Un "match nul" peut-être. Après les élections du 7 juin, les résultats préliminaires révèlent une compétition acharnée entre deux candidats : Roberto Sánchez, représentant de la gauche, et Keiko Fujimori, figure de l’extrême droite. Le quotidien péruvien Correo souligne la tension palpable dans le pays, où chaque vote se révèle crucial pour départager les deux candidats.

Selon les projections effectuées par des agences de sondage indépendant, Sánchez s’affirme en tête avec une avance minime de 0,28 à 0,6 point sur Fujimori, créant un suspense insoutenable. Néanmoins, d'autres estimations favorisent également Fujimori, héritière d’un passé controversé lié à son père, l’ancien dictateur Alberto Fujimori. Comme le note Correo, le pays vit des moments d'angoisse, semble au bord d'un "infarctus" politique.

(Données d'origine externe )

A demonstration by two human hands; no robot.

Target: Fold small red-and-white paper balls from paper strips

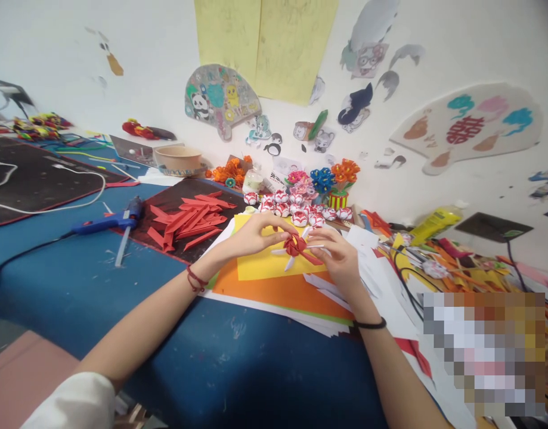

Les choix des électeurs sont teintés d’oppositions fortes. Keiko Fujimori, qui se présente pour la quatrième fois, prône le "retour de l'ordre", suscitant des inquiétudes sur un potentiel virage autoritaire dans un contexte marqué par une montée de la criminalité, notamment des extorsions. La candidate a notamment remporté la capitale, Lima, avec plus de 63 % des suffrages. À l’opposé, Sánchez, psychologue formé dans les universités péruviennes, s’affiche comme le successeur de l’ancien président de gauche Pedro Castillo, et s'est imposé dans les zones rurales et montagneuses.

Alors que près de 93 % des bureaux de vote ont été dépouillés, Fujimori s'affirme à 50,1 % des voix contre 49,9 % pour Sánchez. Cependant, le décompte des votes urbains est achevé alors que celui des zones rurales, traditionnellement favorables à Sánchez, demeure en cours.

Bien que les résultats préliminaires laissent entrevoir un vainqueur imminent, la validation officielle des résultats pourrait ne pas intervenir avant juillet, à la suite d’un nouveau dépouillement et des possibles contestations, préviennent les autorités électorales.